My Rating (****)
This is a well-written book. The book is about the religious renouncers of a pastoral community of Rajasthan (western India) known as Raikas. While Raikas of Gujarat (where they call themselves Rabari) have received a more sustained interest in the academic world, Raikas of Rajasthan have never been the subject of a detailed ethnographic account. In addition, there are very few studies which deal with the religious world of the pastoral communities. This book is, therefore, an important contribution to the study of the Pastoral world.
Srivastava deals with many important issues which generally tend to be ignored. These include the sociological background of the renouncer, the relationship he has with his renounced community, or whether the renouncer becomes a part of the people’s sacred world or not. This helps the reader to understand different stages in which renouncers progressively distance themselves from the world of housholders.
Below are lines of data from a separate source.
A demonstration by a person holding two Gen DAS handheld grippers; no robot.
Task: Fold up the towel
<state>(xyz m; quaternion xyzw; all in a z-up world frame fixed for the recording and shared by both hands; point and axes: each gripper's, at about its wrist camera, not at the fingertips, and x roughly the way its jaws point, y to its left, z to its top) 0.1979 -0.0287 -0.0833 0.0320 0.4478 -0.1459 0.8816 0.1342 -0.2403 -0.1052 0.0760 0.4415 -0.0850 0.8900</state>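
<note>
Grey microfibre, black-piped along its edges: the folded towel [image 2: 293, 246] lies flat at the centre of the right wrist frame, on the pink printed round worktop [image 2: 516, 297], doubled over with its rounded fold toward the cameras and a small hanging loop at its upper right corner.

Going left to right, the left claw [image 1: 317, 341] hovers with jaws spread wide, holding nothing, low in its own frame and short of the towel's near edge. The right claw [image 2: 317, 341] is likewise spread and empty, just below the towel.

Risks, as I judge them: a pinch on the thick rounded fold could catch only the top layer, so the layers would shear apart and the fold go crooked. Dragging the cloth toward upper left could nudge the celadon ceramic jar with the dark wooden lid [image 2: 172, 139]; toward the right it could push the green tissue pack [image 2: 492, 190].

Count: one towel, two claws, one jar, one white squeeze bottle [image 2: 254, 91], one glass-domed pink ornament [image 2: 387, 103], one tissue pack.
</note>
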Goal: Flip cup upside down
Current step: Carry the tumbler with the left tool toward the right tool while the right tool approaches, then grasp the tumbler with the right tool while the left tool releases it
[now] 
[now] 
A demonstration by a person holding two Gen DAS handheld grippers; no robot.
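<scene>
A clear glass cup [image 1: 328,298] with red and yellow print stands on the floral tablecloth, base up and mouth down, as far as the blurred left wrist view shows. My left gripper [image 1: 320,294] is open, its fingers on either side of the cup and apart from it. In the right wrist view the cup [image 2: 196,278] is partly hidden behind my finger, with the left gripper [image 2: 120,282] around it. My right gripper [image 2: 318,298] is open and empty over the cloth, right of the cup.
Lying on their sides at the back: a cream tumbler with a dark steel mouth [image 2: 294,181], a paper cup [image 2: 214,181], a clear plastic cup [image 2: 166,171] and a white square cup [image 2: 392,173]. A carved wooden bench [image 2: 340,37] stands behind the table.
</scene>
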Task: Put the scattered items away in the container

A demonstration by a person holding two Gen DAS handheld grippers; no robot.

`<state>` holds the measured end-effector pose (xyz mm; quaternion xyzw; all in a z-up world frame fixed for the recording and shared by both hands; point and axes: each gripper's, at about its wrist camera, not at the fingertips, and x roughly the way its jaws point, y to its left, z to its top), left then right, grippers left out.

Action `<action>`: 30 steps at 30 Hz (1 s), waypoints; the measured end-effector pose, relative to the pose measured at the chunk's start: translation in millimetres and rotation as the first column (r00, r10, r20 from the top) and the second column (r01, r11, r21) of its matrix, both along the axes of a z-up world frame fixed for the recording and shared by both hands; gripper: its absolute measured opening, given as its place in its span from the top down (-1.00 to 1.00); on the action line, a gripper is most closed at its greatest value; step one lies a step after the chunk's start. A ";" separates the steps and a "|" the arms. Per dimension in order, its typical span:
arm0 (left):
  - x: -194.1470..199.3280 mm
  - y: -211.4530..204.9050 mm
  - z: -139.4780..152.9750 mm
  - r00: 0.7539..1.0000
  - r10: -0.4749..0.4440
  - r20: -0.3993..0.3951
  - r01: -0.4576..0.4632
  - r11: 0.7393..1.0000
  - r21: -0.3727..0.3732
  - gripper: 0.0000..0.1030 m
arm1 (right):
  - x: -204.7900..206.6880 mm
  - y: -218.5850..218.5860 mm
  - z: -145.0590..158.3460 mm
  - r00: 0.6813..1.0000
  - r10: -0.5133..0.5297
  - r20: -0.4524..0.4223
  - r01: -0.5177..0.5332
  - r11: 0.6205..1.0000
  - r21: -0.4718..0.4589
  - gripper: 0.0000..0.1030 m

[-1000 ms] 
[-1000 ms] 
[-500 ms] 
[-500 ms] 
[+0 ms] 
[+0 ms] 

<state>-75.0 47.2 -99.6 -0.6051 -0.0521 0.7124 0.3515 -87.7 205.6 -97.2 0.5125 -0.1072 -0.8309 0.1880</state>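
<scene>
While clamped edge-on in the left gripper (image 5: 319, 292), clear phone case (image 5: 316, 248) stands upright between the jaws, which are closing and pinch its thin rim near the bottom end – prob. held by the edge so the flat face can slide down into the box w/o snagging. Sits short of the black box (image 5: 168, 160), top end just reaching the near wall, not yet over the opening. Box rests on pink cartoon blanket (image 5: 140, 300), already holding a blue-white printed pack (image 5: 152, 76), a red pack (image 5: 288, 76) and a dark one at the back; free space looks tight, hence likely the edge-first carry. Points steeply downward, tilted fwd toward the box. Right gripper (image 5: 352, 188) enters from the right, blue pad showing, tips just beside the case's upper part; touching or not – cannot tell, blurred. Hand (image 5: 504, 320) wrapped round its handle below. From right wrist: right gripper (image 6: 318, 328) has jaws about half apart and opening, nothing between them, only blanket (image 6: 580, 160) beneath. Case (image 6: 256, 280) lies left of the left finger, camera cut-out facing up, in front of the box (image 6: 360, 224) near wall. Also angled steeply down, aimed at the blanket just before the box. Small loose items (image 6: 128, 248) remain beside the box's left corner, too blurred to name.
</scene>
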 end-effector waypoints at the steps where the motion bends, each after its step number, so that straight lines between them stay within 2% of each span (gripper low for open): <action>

Dumont in his works on Indian sociology has emphasised on the concept of purity. However, he fails to recognise the existence of individualism and egalitarian values in Indian society. His views were mainly based on the Brahmanical view of society, which is bound to prevail when one is overly committed to Brahmanical sources. Additionally, as this work by Srivastava shows, the cultural tradition of a caste is inextricably bound to its living patterns and history; and one may come across in a multi-caste village several contesting, perspectives on the same issues, such as hierarchy, values and ideology.
The only blemish of this work can be the negligence of the role of Raika renouncers in animal related matters. As a pastoral community, the Raika renouncers may have been a vital component of the animal world. While glimpses of their role in animal related matters have been given, the same could have been dealt in a detailed manner. Such a work has yet to be performed. And for that I will cut one star.